Although a variety of information was used to explain aspects within the scope of the appended claims, no limitation of the claims should be implied based on particular features or arrangements, as one of ordinary skill would be able to derive a wide variety of implementations. Further and although some subject matter may have been described in language specific to structural features and/or method steps, it is to be understood that the subject matter defined in the appended claims is not necessarily limited to these described features or acts. Such functionality can be distributed differently or performed in components other than those identified herein. Rather, the described features and steps are disclosed as possible components of systems and methods within the scope of the appended claims.

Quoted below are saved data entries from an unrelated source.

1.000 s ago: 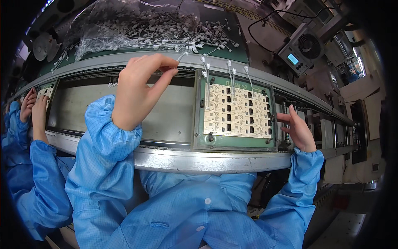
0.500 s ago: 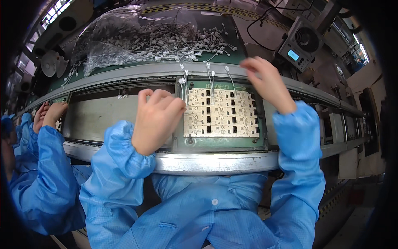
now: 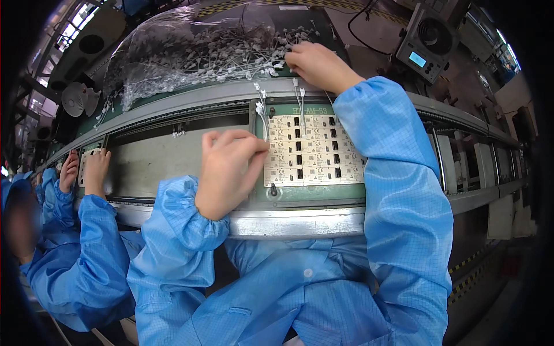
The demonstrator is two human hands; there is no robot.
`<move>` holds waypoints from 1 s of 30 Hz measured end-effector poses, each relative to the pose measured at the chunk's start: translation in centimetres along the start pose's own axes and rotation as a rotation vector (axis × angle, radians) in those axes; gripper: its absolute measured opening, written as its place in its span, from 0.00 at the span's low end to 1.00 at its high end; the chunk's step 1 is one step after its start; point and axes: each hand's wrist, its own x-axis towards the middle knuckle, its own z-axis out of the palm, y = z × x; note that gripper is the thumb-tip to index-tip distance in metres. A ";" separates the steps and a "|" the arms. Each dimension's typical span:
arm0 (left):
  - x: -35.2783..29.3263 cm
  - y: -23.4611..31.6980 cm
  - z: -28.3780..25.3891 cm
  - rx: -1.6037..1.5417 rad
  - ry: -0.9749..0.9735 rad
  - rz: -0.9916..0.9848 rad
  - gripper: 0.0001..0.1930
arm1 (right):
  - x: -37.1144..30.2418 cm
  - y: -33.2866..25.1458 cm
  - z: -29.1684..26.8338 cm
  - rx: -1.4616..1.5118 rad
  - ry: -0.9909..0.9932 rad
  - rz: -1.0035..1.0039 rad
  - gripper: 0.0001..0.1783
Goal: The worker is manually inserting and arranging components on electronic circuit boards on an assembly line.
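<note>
My left hand is pinched at the left edge of a panel of pale circuit boards with rows of black parts. Thin white connector cables run over the far rail down to its fingertips, where I take it to grip one; the exact contact is hidden. Another cable hangs over the rail onto the panel's second column. My right hand reaches past the far rail to the near right edge of a heap of white connector cables. Its fingers are curled together, and what they hold cannot be made out.
The panel sits in a green fixture between two metal rails. Clear plastic film covers the heap's left side. A device with a fan and lit screen stands back right, a small white fan at left. A co-worker's hands work further left.
My right hand has moved left and away from me, from above the rail to the cable heap. My left hand stays pinched at the panel's left edge. The whole view has shifted slightly.
</note>
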 end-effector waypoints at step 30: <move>-0.8 1.0 1.1 0.157 -0.117 -0.163 0.06 | -11.9 1.0 -9.1 0.937 0.624 0.587 0.12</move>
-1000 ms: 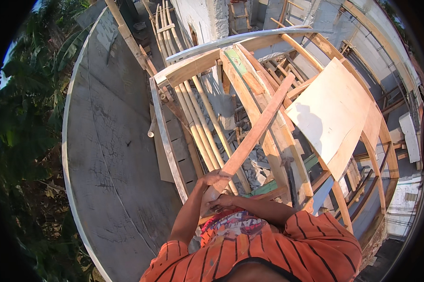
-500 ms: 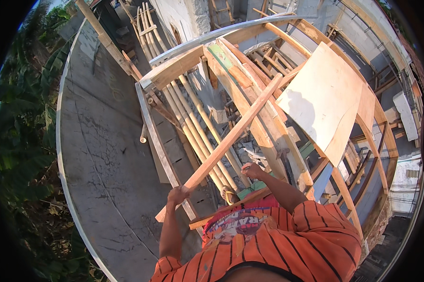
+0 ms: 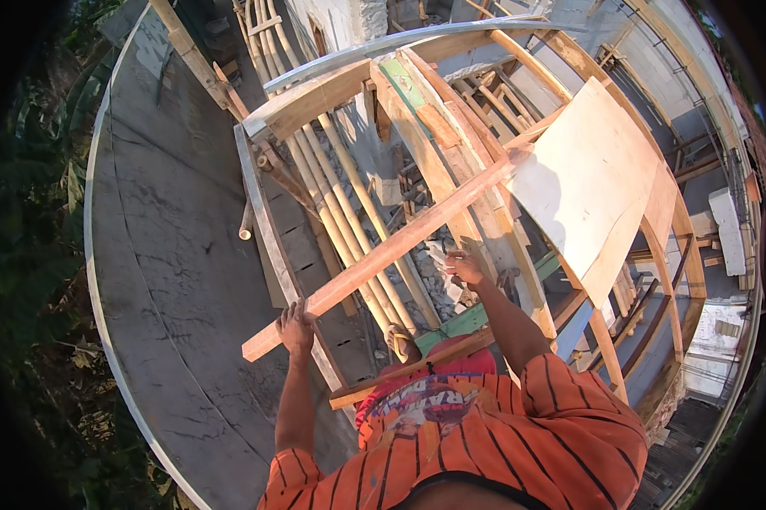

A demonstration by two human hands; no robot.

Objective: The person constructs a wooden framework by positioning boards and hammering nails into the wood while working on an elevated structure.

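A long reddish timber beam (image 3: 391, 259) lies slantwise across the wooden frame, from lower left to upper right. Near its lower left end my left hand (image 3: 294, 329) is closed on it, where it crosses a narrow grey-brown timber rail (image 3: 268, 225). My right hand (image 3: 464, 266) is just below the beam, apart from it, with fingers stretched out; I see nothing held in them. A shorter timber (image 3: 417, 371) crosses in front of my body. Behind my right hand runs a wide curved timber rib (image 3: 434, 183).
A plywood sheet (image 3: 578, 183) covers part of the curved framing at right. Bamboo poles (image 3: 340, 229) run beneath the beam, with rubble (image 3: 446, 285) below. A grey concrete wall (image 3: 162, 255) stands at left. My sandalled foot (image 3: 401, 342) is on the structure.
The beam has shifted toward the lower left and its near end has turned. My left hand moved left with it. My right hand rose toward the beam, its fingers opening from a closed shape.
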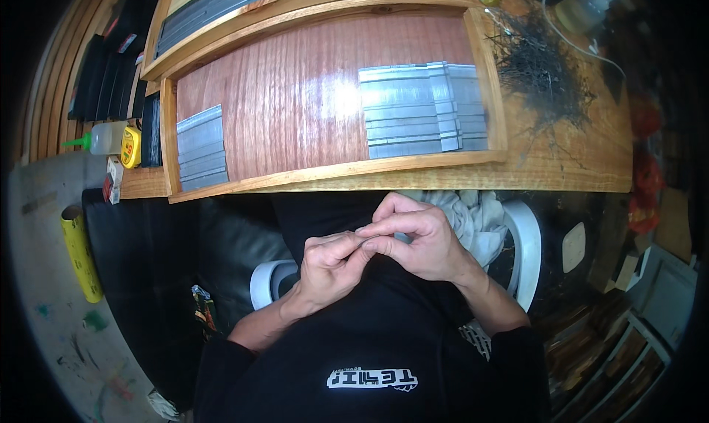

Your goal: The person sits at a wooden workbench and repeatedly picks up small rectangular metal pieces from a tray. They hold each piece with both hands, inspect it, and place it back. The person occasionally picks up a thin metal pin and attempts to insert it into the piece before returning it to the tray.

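Observation:
My left hand (pixel 332 269) and my right hand (pixel 425 240) meet in front of my dark shirt, just short of the table edge. The fingertips of both pinch together. Whatever is between them, if anything, is too small or hidden to make out. Beyond them on the table lies a shallow wood-framed tray (pixel 288 113) with a reddish-brown grained bottom. Flat grey strips (pixel 201 146) sit in rows at its left end. A wider block of grey strips (pixel 402 113) covers much of its right end.
Behind stands another frame (pixel 295 24) with grey strips. Dark thin scraps (pixel 543 69) are heaped at right, near a glue bottle (pixel 587 11) and a white cable. At left are a green-tipped bottle (pixel 103 138), a yellow tape measure (pixel 131 147) and black strips. White chair arms (pixel 526 249) flank me.

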A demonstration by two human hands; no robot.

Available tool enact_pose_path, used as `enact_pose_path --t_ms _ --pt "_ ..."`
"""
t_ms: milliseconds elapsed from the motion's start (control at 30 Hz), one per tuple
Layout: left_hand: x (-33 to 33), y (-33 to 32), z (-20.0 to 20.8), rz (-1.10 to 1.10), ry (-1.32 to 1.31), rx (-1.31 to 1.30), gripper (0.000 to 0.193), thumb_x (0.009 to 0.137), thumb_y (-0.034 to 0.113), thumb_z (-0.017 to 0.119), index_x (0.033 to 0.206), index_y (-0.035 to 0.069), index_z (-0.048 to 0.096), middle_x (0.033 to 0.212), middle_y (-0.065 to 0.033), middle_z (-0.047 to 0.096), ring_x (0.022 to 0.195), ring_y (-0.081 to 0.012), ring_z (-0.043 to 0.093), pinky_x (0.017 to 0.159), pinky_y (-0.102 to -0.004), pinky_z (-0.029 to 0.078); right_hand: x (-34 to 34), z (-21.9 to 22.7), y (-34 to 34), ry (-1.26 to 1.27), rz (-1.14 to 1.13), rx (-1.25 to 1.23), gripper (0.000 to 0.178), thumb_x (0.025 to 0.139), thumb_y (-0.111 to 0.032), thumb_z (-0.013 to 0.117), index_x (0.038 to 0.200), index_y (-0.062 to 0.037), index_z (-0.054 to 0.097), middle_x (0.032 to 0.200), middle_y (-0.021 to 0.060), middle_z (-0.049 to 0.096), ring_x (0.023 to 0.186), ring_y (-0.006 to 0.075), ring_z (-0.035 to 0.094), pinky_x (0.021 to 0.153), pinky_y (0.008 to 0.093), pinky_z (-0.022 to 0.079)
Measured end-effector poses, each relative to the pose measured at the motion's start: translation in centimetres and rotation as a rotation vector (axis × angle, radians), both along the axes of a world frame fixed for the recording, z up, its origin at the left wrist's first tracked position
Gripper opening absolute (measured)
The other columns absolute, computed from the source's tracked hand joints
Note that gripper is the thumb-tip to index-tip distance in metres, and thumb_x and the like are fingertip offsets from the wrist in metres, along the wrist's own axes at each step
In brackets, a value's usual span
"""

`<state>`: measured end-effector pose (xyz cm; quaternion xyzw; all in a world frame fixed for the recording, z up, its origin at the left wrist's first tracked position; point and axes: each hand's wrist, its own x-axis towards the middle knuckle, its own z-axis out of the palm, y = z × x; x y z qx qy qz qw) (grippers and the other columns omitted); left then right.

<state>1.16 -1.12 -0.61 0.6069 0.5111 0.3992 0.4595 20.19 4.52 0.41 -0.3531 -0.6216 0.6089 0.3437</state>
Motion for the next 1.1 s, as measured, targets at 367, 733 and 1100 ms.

STATEMENTS OF THE DISCLOSURE INCLUDE

Statement 1: A method includes detecting a change to a system of operating a wellbore to yield a determination, the system including a virtual sensor, the virtual sensor including a physical sensor placed in the wellbore for collecting one or more physical properties inside the wellbore; and based on the determination, performing one of retraining a machine learning model for predicting an output of the virtual sensor or predicting an output of the virtual sensor using the machine learning mode, the predicted output being indicative of at least one of sub-surface formation or fluid properties inside the wellbore.

Statement 2: The method of statement 1, wherein the change is one or more of an injection of a fluid or material into the wellbore and formation or a physical change to a system for operating the wellbore.

Statement 3: The method of statement 1, further including generating the machine learning model for predicting the output of the virtual sensor using: information associated with structural mechanics of sub-surface rocks in the wellbore resulting from hydraulic induced changes; information associated with injection of fluids inside the wellbore and changes to flow to and from the wellbore; and physical parameters of and prior measurements by the physical sensor.

Statement 4: The method of statement 3, wherein the prior measurements include temperature and pressure measurements in the wellbore.

Statement 5: The method of statement 1, wherein if the determination indicates that the change to the virtual sensor has occurred, the method includes retraining the machine learning mode based on the change.

Statement 6: The method of statement 5, further including performing reinforcement learning of the machine learning model based on inputs from a system operator, historical data and data from at least one neighboring wellbore.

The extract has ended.